#Final project DS 397
##Determining the most Similar Movie to Cars
###Hunter Fristick

##Below are the Links to the data being used in this project
https://themostinportantwikisincegodwascreated.fandom.com/wiki/THE_ENTIRE_CARS_SCRIPT

https://acerbialberto.com/publication/2018_imsdb/

###To run this file on your own you will need to place the movie_scripts folder into your google drive. 

##Overview
For this project, I wanted to see what movie script in a dataset of 1,093 scripts was the most similar to the Cars movie.
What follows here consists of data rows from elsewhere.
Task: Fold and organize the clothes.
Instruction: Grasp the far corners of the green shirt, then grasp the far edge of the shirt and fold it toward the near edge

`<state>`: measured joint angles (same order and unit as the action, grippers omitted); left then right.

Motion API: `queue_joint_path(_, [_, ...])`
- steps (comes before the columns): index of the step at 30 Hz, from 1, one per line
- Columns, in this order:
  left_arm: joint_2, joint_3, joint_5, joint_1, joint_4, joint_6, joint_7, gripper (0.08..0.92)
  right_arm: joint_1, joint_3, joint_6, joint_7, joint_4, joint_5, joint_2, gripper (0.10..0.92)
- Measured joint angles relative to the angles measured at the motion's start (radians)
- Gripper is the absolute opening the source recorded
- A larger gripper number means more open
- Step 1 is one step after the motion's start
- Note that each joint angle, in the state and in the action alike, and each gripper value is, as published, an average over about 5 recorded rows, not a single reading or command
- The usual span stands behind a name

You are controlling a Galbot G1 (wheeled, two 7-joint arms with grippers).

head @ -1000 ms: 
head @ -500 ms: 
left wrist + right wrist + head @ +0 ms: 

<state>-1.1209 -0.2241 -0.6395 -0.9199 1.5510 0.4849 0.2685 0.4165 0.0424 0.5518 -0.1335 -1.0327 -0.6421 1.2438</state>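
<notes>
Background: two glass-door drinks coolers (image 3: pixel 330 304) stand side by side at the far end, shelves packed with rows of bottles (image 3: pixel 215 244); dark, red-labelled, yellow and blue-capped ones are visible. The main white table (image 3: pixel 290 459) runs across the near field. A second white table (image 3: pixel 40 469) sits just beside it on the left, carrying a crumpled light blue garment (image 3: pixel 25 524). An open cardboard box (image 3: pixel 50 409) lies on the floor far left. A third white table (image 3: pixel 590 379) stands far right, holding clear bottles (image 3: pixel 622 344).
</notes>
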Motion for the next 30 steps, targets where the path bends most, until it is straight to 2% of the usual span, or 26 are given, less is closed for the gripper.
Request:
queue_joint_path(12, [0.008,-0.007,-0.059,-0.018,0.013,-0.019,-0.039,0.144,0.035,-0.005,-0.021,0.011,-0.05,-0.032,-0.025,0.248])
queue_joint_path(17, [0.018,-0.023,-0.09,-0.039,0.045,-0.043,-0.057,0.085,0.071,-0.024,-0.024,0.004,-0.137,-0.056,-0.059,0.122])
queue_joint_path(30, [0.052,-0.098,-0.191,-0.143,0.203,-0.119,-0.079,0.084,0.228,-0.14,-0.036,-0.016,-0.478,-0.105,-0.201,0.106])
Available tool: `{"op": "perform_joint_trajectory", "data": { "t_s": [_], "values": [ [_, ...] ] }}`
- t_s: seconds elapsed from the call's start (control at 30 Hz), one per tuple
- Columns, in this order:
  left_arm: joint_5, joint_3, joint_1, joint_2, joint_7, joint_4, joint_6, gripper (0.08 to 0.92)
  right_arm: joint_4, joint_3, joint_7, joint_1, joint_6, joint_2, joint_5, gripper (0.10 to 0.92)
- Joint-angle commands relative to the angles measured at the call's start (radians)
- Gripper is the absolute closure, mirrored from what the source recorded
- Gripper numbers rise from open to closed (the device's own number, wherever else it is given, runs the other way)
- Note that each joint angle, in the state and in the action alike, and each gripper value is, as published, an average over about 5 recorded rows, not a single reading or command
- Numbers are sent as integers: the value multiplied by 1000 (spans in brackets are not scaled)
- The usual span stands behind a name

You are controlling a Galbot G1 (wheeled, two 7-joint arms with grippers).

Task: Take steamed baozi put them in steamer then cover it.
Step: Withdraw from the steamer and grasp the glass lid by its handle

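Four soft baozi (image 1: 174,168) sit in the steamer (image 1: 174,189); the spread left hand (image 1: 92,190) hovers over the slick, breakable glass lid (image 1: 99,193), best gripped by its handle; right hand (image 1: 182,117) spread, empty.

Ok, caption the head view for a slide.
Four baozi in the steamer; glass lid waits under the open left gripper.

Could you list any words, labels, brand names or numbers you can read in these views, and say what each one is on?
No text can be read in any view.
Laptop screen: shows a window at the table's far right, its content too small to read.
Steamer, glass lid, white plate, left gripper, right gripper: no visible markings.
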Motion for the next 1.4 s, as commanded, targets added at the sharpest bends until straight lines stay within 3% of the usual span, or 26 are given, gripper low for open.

I used TF-IDF vectors and scored based on cosine similairty to determine which had the highest similarity.  To compute the TF-IDF and cosine similarity quicker, I used sklearn because it took significantly longer to run when coding it without this package.  I also used the nltk pachage to import in stopwords that needed to be removed  as well as to get the stem of every word.

#Formulas Used
TF-IDF = tf(t,d) * log(N/(df+1))

Cosine Similarity = 1-dot(cars_script,script2)/(norm(Lcars_script)*norm(script2))

In [30]:
#Importing necessary packages
import pandas as pd
import os
import nltk
nltk.download('stopwords')
from nltk.corpus import stopwords
extrawords = stopwords.words('english')
from nltk.stem import PorterStemmer


[nltk_data] Downloading package stopwords to /root/nltk_data...
[nltk_data]   Package stopwords is already up-to-date!


In [31]:
#Connecting to Google Drive to load in data
from google.colab import drive
drive.mount('/content/gdrive')
%cd '/content/gdrive/My Drive/movie_scripts'

Drive already mounted at /content/gdrive; to attempt to forcibly remount, call drive.mount("/content/gdrive", force_remount=True).
/content/gdrive/My Drive/movie_scripts


In the below code I first read in each script from the movie_scripts flie in MyDrive. Then, I seperated each script by words. Next, I removed stopwords and switched every word to the stems of them using PorterStemmer(). The scripts are then added to a list of all scripts called scripts. 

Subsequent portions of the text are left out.